Em um clima motivador, alegre e descontraído, o professor destacou alguns mitos e focou em questionamentos importantes para os participantes. Pais e alunos tiveram uma verdadeira aula sobre como lidar com esse período de dúvidas e incertezas. “Poucas pessoas nascem sabendo qual sua vocação profissional. Apenas 5% dos vestibulandos têm absoluta certeza do curso escolhido. É preciso então correr atrás e, principalmente, olhar para dentro, se conhecer”, ensinou o professor.
A adolescência não foi tratada como uma fase chata e sem importância, muito pelo contrário. “É bom o descontentamento do adolescente. É preciso que exista essa inquietude para criar novos caminhos. Só assim o ser humano evolui, é esse lado criança que cria e desenvolve”, destacou Fraiman. “Além disso, o adolescente atual não precisa crer que suas escolhas serão imutáveis. O mundo, hoje, tornou-se multifacetado. Não existe mais emprego, existe trabalho. É possível agregar trabalhos diferentes para a realização própria, o chamado multiprofissional. O bom profissional não é mais o melhor especialista em um único assunto, mas aquele que consegue agregar diversas situações e competências em um único ponto, não necessariamente estático”, esclareceu.
Além disso, a palestra foi recheada com advertências contra a própria alma: “Para se tornar um bom profissional, o aluno precisa reunir alguns hábitos na rotina: estudar sim, mas também conhecer coisas novas, ir ao cinema, ao teatro, ler bons livros, praticar esportes e se divertir sempre que possível. O que faz alguém se destacar é o brilho nos olhos, a atitude, a paixão. É essa satisfação pessoal que orienta a carreira de muitos profissionais de sucesso, e não o dinheiro, este vem como consequência”, alertou o professor.

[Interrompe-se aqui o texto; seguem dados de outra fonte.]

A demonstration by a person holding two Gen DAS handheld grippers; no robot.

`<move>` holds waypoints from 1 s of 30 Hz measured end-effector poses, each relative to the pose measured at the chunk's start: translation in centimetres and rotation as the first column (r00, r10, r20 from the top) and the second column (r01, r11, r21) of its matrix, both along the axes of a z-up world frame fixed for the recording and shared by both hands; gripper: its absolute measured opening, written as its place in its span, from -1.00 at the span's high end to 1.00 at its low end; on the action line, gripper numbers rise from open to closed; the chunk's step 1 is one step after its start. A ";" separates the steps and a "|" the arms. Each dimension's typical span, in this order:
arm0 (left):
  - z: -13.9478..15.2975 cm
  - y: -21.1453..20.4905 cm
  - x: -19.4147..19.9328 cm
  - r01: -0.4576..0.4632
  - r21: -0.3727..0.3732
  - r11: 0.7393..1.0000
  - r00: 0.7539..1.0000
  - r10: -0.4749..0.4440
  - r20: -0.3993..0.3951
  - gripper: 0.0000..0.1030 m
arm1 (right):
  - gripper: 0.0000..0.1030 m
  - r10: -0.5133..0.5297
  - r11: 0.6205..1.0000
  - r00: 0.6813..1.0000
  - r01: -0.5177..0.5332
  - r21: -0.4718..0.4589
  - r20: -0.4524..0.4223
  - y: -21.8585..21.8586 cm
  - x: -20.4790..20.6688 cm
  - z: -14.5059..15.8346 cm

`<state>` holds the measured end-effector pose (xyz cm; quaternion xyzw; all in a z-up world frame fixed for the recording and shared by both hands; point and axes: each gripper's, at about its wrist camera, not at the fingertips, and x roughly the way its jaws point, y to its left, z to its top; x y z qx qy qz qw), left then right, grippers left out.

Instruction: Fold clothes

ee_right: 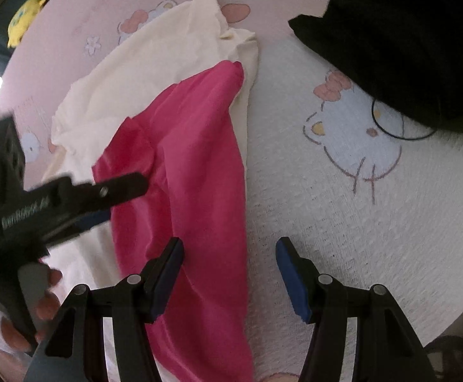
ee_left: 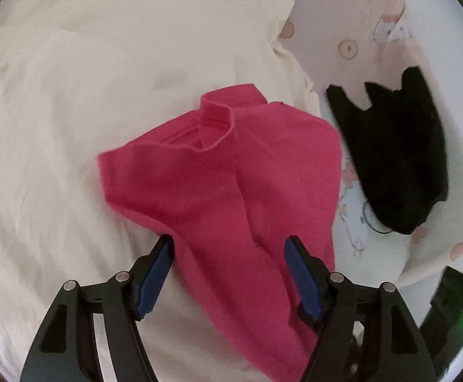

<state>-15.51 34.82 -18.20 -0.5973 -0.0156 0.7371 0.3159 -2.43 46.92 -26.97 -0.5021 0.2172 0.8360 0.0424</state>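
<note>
A bright pink T-shirt (ee_left: 218,175) lies crumpled on a cream garment (ee_left: 104,95), collar away from me. My left gripper (ee_left: 229,242) hovers over its near part, jaws open, pink cloth lying under and between the blue pads without being pinched. In the right wrist view the same pink shirt (ee_right: 193,146) runs as a long strip over the cream garment (ee_right: 155,47). My right gripper (ee_right: 230,242) is open above the strip's right edge, its right pad over bare sheet. One of the left tool's black fingers (ee_right: 117,187) reaches in from the left, held by a hand (ee_right: 46,305).
A black garment (ee_left: 400,149) lies in a heap to the right, also at the top right in the right wrist view (ee_right: 406,41), with a thin black ring (ee_right: 403,137) beside it. Everything rests on a pink cartoon-print sheet (ee_right: 343,222). A yellow toy (ee_right: 24,19) sits far left.
</note>
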 end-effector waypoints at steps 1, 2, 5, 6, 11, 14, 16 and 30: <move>-0.1 0.3 -0.1 0.003 -0.019 1.000 1.000 -0.003 -0.012 -0.34 | -0.16 0.004 1.000 1.000 -0.004 0.020 -0.002 -0.2 -0.1 0.0; -0.1 0.6 -0.1 0.006 -0.037 0.999 1.000 -0.007 -0.024 -0.34 | -0.18 0.011 0.999 1.000 -0.011 0.035 -0.003 -0.4 -0.3 0.0; 0.2 0.7 0.6 0.003 -0.127 0.992 0.990 -0.021 -0.142 -0.28 | -0.16 0.044 0.995 0.999 -0.043 0.092 -0.004 -1.2 -0.8 0.0; 0.3 0.7 1.0 -0.012 -0.176 0.984 0.978 -0.025 -0.206 -0.11 | -0.14 0.055 0.992 0.998 -0.054 0.111 -0.005 -1.5 -0.9 0.0; 0.1 -1.2 1.0 -0.038 -0.233 0.972 0.967 -0.023 -0.253 0.62 | 0.56 0.102 0.961 0.995 -0.103 0.255 0.016 -2.5 -1.6 0.0; 0.1 -2.9 0.3 -0.099 -0.264 0.959 0.965 0.027 -0.262 0.83 | 0.71 0.058 0.972 0.998 -0.061 0.225 0.020 -1.7 -1.5 0.1; -0.1 -4.3 -0.9 -0.123 -0.255 0.959 0.966 0.057 -0.251 0.83 | 0.74 0.037 0.979 0.999 -0.039 0.200 0.016 -0.9 -1.5 0.1; 0.1 -6.7 -4.4 -0.073 0.041 0.997 0.996 0.075 -0.054 -0.13 | 0.63 -0.091 0.996 0.995 0.091 -0.020 -0.035 3.6 -0.3 0.1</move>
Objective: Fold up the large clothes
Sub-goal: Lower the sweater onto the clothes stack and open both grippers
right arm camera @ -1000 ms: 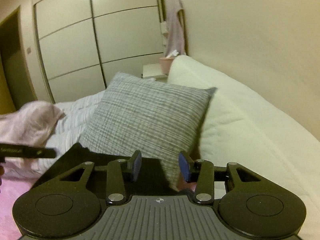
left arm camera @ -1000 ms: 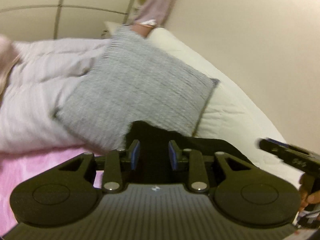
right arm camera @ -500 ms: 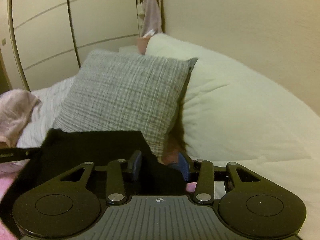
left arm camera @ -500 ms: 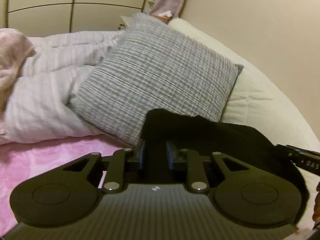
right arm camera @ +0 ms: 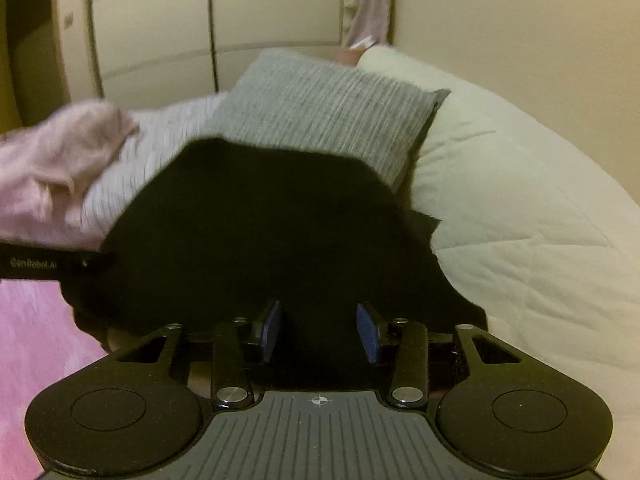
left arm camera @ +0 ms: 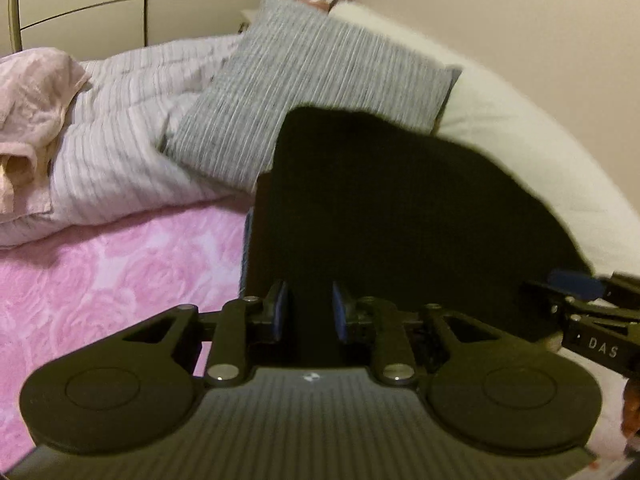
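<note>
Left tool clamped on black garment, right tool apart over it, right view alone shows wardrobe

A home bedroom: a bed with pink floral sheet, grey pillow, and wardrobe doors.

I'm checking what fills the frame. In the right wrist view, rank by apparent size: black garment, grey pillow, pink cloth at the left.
1. black garment, though it hangs nearest the camera, which inflates it.
2. grey pillow, partly hidden behind the garment.
3. pink cloth, cut off by the frame edge.
</note>
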Action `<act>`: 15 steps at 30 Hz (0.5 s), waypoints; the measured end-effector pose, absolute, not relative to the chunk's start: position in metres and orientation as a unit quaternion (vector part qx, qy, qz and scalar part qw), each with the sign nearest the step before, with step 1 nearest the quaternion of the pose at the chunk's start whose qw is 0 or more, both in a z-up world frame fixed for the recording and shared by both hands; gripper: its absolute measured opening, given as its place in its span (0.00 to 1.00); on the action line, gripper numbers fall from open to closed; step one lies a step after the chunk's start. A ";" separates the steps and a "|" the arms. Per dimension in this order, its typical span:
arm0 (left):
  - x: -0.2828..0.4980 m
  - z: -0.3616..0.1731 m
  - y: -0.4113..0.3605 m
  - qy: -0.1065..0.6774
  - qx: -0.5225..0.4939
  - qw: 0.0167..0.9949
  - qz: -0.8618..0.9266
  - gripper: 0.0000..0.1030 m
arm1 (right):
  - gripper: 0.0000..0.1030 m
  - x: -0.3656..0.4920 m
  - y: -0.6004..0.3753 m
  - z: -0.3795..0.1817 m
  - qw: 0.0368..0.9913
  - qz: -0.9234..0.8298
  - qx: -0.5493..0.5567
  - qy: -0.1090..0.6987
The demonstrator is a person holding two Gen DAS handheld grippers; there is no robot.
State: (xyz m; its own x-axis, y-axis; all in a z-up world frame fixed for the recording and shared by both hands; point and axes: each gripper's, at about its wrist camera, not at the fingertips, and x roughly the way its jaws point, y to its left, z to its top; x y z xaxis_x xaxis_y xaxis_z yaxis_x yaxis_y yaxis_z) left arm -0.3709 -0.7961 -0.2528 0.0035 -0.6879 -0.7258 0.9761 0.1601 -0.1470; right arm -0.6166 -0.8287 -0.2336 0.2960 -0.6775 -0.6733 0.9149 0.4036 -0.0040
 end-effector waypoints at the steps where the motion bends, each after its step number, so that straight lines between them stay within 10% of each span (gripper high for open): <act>1: -0.372 -0.252 -0.797 0.348 0.209 0.678 -0.612 0.20 | 0.38 -0.616 -0.832 -0.231 0.777 -0.509 0.203 0.309; 15: -0.385 -0.176 -0.752 0.356 0.230 0.661 -0.619 0.45 | 0.64 -0.635 -0.785 -0.161 0.762 -0.512 0.291 0.269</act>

Com uma plateia ativa, a palestra terminou com o chamado “Jogo da vida”, em que os estudantes puderam brincar com um jogo de perguntas e respostas sobre o vestibular. “Não tem como ser neutro nessas horas, por isso é preciso paixão. É escolher um caminho que seja bonito e percorrê-lo sem medo de mudar a direção novamente. É a busca que parece simples, mas de fato não é, é a busca pelo brilho no olhar. Só digo aos alunos para não esquecer jamais da felicidade e da paixão pelo trabalho escolhido, isso sim é deixar um legado”, concluiu Léo Fraiman, sob aplausos calorosos.
Autor de obras como “Meu filho vai prestar vestibular. E agora? – Um guia para pais de vestibulandos”, “Projeto de Vida – Autoconhecimento, Liderança, Orientação Profissional, Empregabilidade e Empreendedorismo” e “Orientação Profissional em sala de aula”, Léo Fraiman é psicoterapeuta e especialista em psicologia educacional.